The Olympics are here, an event that brings people together from all over the world—in more ways than one. In Rio, all sorts of world records are being set, and here’s another. The number of condoms supplied to Olympic athletes in the Olympic village has reached an all-time high. The current number of condoms handed out at the 2016 Olympics stands at about 450,000, not to mention the 175,000 packets of lubricant with which Olympians are also being supplied. This is the world record for the largest number of contraceptives ever provided to the participants of the Olympic Games.
This isn’t exactly a surprising trend, as the numbers have been on a steady increase ever since they first began providing contraceptives at the Olympic games. This tradition began in 1988 at the Summer Games in Soeul; and although the 2016 athletes have had to contend with sewer-infested waters and other dire conditions in the Olympic Village, a shortage of condoms isn’t going to be a problem—not when they have supplied 42 condoms per athlete. At numbers that high, presuming that only one condom is used per sexual encounter, each athlete could engage in 84 separate encounters and be fully protected.
About a third as many condoms were handed out during the Games in London in 2012, but Brazil is in the midst of a Zika outbreak, so the extra precaution is seen as an absolute necessity. With the discovery that Zika can be sexually transmitted, Rio is taking all the steps it can to quell the spread of the disease. Zika has been linked to serious conditions, particularly for pregnant women. It can result in microcephaly, which is abnormal smallness of the head, a congenital condition associated with incomplete brain development.

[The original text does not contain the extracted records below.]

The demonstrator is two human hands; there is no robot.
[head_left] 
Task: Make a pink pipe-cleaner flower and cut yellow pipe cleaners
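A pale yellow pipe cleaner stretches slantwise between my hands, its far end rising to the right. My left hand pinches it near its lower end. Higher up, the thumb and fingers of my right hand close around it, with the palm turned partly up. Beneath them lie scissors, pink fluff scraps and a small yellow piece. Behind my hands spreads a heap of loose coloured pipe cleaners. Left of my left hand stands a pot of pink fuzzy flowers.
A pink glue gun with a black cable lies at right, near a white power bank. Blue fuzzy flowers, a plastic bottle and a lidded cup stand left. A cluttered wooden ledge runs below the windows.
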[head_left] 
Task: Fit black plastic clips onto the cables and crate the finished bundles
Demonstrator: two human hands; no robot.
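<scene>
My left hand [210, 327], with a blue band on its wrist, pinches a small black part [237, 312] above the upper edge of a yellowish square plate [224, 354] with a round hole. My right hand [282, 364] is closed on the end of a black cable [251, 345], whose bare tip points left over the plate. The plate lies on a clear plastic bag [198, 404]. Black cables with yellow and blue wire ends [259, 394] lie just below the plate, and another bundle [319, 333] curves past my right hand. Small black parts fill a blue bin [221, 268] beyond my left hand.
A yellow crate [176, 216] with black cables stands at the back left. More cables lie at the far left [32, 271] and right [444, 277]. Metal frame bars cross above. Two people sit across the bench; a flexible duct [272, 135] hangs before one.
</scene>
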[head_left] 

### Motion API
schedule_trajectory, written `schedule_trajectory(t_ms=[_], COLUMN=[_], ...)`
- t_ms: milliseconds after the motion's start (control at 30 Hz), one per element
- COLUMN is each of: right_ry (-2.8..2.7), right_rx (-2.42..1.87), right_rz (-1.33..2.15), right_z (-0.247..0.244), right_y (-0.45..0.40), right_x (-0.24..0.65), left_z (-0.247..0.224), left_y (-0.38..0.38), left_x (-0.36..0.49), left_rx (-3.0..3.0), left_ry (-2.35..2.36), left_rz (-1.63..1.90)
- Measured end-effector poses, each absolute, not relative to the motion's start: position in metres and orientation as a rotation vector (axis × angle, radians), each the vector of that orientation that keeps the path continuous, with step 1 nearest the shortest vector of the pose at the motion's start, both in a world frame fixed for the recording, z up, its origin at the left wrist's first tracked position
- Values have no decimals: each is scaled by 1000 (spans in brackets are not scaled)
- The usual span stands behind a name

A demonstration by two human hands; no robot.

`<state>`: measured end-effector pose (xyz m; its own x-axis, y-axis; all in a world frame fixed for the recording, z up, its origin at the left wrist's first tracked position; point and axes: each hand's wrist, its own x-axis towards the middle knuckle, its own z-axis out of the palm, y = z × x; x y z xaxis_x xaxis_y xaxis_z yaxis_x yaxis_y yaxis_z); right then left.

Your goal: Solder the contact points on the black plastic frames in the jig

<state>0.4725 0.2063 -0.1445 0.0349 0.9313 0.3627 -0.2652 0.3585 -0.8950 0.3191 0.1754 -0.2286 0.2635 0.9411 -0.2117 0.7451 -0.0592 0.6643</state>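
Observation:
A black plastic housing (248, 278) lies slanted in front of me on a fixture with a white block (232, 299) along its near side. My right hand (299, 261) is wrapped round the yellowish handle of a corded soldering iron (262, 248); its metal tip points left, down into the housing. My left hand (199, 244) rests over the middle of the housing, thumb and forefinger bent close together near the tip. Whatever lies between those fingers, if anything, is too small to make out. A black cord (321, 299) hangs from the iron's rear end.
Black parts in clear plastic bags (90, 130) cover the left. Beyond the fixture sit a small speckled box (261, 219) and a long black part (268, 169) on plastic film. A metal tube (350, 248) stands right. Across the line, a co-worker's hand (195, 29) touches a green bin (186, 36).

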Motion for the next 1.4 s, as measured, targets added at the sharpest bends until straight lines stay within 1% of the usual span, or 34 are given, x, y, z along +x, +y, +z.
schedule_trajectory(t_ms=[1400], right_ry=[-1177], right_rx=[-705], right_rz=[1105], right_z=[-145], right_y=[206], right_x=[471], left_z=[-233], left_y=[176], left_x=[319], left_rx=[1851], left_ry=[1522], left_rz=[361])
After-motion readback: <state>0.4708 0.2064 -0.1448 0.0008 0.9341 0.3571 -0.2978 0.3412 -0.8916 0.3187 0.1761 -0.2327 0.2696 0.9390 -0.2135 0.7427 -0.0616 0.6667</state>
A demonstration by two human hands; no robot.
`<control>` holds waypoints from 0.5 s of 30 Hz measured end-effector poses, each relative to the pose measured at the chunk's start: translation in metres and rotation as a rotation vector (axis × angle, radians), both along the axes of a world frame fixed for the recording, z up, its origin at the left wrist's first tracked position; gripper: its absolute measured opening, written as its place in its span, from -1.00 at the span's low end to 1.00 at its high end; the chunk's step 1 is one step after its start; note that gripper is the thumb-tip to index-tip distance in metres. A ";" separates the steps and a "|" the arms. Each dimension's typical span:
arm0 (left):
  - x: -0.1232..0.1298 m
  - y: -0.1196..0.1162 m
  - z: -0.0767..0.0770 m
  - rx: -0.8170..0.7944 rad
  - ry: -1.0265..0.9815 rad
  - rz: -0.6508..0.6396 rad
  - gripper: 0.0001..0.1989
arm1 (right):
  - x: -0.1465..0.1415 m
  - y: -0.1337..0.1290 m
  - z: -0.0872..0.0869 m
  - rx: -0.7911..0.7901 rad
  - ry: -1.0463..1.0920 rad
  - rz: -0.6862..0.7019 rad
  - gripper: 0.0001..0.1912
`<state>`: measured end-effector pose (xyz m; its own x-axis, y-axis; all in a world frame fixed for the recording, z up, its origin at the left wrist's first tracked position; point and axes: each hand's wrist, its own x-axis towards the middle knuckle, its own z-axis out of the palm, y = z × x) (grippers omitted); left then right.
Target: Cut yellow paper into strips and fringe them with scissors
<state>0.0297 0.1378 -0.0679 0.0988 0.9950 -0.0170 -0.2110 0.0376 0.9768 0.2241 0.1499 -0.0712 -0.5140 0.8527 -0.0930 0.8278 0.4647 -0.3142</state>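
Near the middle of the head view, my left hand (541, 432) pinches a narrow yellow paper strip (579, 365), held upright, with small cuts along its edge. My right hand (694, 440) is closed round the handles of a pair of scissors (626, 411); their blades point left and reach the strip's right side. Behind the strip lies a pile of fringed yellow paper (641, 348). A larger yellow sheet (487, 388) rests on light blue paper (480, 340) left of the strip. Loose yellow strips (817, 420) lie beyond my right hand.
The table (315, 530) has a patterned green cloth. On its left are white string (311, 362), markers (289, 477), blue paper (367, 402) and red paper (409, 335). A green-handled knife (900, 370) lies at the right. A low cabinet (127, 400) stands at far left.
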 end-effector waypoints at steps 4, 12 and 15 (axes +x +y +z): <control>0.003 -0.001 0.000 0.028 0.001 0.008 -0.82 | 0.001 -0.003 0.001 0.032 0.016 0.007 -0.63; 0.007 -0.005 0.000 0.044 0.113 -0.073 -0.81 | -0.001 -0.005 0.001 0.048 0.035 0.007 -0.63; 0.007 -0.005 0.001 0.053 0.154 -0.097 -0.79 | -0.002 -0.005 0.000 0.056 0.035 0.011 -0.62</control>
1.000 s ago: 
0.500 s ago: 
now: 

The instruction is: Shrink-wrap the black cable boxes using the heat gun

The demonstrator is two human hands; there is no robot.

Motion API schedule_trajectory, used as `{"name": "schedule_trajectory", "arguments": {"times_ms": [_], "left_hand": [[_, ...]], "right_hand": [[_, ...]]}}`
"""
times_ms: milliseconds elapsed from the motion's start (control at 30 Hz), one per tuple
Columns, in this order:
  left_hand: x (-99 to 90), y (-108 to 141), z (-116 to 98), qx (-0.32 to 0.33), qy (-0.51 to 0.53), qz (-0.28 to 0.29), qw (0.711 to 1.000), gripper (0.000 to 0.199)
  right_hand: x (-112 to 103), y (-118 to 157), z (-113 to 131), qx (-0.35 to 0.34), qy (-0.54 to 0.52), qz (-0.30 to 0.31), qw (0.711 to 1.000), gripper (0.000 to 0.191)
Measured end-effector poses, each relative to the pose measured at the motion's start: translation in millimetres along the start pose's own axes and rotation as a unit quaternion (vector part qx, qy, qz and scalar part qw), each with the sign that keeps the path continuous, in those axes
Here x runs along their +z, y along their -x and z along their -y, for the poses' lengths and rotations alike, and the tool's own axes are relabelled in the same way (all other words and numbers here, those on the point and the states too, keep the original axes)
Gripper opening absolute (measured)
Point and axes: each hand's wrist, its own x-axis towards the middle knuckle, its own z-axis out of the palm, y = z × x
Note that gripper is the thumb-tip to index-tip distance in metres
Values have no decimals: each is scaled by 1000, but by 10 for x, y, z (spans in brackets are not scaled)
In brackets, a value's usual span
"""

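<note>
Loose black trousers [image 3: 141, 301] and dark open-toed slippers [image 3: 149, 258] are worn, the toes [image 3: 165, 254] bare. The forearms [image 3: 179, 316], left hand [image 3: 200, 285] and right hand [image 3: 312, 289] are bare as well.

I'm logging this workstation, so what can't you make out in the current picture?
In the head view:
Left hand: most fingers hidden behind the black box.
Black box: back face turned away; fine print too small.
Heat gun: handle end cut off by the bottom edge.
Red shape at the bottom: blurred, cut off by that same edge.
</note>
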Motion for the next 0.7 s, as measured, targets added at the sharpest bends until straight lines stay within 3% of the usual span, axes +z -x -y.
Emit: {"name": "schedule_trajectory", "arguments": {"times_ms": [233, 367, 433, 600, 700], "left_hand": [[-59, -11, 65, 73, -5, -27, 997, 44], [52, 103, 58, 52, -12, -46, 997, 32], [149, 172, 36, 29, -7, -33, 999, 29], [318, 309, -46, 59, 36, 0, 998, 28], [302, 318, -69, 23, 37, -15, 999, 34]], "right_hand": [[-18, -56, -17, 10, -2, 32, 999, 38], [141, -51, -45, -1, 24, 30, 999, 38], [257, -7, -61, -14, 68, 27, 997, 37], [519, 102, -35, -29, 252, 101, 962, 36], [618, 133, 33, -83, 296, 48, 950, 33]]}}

It’s important to have all the protection readily available because hormones will certainly be surging at the Olympic games. According to a 2012 ESPN expose, sexy times are to be expected at the games:
“Olympians are young, supremely healthy people who’ve been training with the intensity of combat troops for years. Suddenly they’re released into a cocoon where prying reporters and overprotective parents aren’t allowed. Pre-competition testosterone is running high. Many Olympians are in tapering mode, full of excess energy because they’re maintaining a training diet of up to 9,000 calories per day while not actually training as hard.”
But everyone seems to know that the athletes are strong, sexy individuals, who should take advantage of the break in their rigorous training schedules to get a little action. Ghostbusters and Saturday Night Live star Leslie Jones recently posted a video on Twitter of her driving past the Olympic Village.
In it, she admires the Olympic Village from afar. “Where all the athletes live at, yo,” she says as they drive past, “It’s called the Olympic Village. I really feel like there’s a lot of sexuals up in there, yo. A lot of sexuals.”
But is sex good for an Olympian? For the longest time, there was a commonly held belief that sexual activity could have a negative impact on an athlete’s performance. This myth dated back to the Ancient Greeks—the very people who were responsible for creating the Olympics. They believed that athletes should have total and complete devotion to their sport, forsaking every other pleasure in favor of their training. But as far as modern science can tell, there are no noticeable drawbacks for an athlete if he or she engages in sexual congress prior to engaging in their sport of choice.
Besides which, it stands to reason that athletes at the peak of their physical fitness would have a higher sex drive. After all, exercise promotes an improvement of blood flow; and it is known to stimulate the central nervous system. Multiple studies have shown that individuals who engage in exercise throughout their lives enjoy longer and healthier libidos. Although there are no studies that have looked explicitly at sexual performance and athletic performance, it’s fairly safe to say that sex is as good for an athlete as it is for the rest of us — which is to say, very!
So while the number may seem high, it seems like it’s probably for the best that there is a surplus of contraceptives, particularly because there is also a likely surplus of sexual activity in Rio’s 2016 Olympic Village.